MARTIN GARBUS: This is of course—this again is a reversal of what the court has been doing the last few years. Over the last few years court has been striking down congressional legislation that is aimed at protecting a woman, let’s say something called the Violence Against Women Act, which allowed women who were raped and were not getting justice in the state court system, to walk into the federal system and get damages. Rehnquist struck it down for pretty much the opposite of the reasons that he’s now giving in this case. So to some extent one could say it’s inexplicable, unless you start to say this is a reaction against Bush v. Gore, that the court wants to undo the damage that was done by Bush v. Gore and wants to present itself in a different light.

AMY GOODMAN: What about the case of the appointment of Miguel Estrada and what are these decisions, what could these decisions mean for that?

MARTIN GARBUS: Well, I think that what this does is it effectively helps the Bush position, when he puts up judges like Estrada or Jeffrey Sutton or Charles Pickering who have bad previous histories, Pickering in race, Estrada in a variety of areas, he can now say, don’t hold against them what they have done before because these judges are capable of change. There have been justices on the Supreme Court, Blackman most noteworthy who change a position over a period of time. It’s very, very rare. But this to some extent helps the Republicans to say, this is the kind of man he is, don’t hold against him what he did 15 or 20 years ago. So I think it’s a very — it’s an intelligent political position for the court to do this. It helps the Republican nominations.
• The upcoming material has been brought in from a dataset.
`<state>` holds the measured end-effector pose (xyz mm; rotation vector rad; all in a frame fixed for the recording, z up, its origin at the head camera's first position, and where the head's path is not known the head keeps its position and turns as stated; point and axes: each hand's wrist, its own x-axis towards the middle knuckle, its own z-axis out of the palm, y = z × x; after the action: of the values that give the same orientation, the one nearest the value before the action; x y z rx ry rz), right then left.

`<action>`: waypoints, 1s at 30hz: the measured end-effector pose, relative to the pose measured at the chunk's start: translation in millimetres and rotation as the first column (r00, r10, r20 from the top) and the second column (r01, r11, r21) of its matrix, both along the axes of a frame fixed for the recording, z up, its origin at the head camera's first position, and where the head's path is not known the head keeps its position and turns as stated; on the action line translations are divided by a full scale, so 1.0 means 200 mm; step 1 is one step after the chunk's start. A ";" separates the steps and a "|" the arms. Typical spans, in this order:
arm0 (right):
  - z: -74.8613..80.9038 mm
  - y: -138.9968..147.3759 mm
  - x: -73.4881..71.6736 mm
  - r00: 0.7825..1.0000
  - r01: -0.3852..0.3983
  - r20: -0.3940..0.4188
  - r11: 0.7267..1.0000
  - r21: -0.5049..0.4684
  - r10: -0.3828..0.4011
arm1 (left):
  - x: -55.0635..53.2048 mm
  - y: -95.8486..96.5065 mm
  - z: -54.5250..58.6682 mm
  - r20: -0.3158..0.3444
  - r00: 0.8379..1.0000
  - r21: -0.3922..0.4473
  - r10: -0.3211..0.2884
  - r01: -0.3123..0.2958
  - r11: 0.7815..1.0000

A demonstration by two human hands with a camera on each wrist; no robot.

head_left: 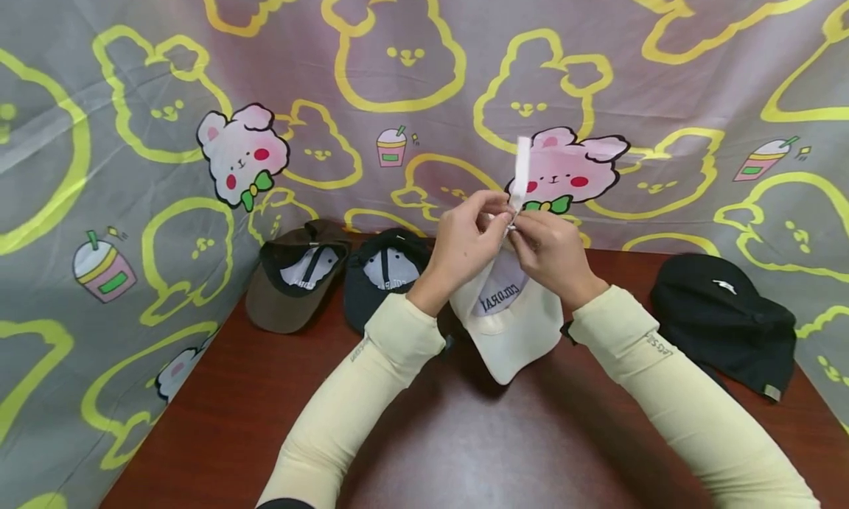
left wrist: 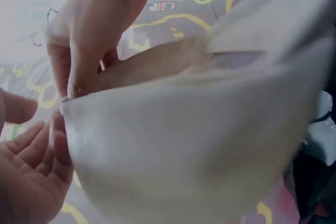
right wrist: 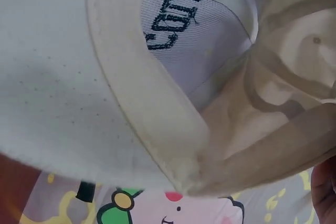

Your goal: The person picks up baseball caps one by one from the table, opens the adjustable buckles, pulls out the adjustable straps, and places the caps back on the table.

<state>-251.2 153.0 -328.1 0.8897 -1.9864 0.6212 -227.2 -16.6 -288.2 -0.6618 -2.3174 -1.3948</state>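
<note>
A cream-white baseball cap is held up at its back, brim tilted down toward the table, with dark lettering inside the front. Its white back strap sticks upward above the fingers. My left hand pinches the strap from the left. From the other side, my right hand pinches it too, fingertips close together. The fingers cover the spot where the strap passes through. In the left wrist view the cap's side fills the middle. Sweatband and crown lining show in the right wrist view.
A brown cap and a dark navy cap lie upturned at the back left of the reddish-brown table. At the right lies a black cap with a hanging flap. A patterned curtain stands behind and at the sides.
</note>
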 end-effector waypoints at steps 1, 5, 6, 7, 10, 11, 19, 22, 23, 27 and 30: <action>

AMY GOODMAN: Scalia spoke out on the issue of overturning the anti-sodomy laws. How unusual was it to read the dissent from the bench? And he talked about the culture wars. What are these decisions about in terms of cultural developments and legal principles?

MARTIN GARBUS: Well, it’s not that unusual to read a decision from the bench. I would say it happens about once a month.

AMY GOODMAN: Any judge can decide to do that?

MARTIN GARBUS: Any judge can decide to do that. So Souter recently was upset about something, and he read the decision from the bench. With respect to the cultural wars I think he’s right. I think, if you look at a textual analysis of the law, one can say Scalia and Thomas are right. Namely, that here the court is taking cases that have not been with us that long and is prepared to reverse it. Here the court is looking at what is happening in society and as a result of what’s happening in society, they’re prepared to change the laws to conform to what’s going on. I mean I was — Saturday I was at the gay pride parade. And the whole idea that certain sexual actions could be prohibited against the United States when you have such a substantial population, would have been astonishing had Bowers v. Hardwick come down now, given all the changes in the country. So I think to some extent it is the cultural wars. This court is becoming sensitive to the elections. It’s becoming sensitive to the way the rest of the country operates. But it doesn’t mean that in areas like capital punishment where the court should make the same decision, that it’s going to do it.

And I think what Linda Greenhouse may be overlooking is she’s looking too much at the last month of decisions without paying attention to the previous five or six months of decisions.

AMY GOODMAN: Well I want to thank you very much, Martin Garbus, for joining us. He is author of the book Courting Disaster. He is a civil liberties attorney here in New York.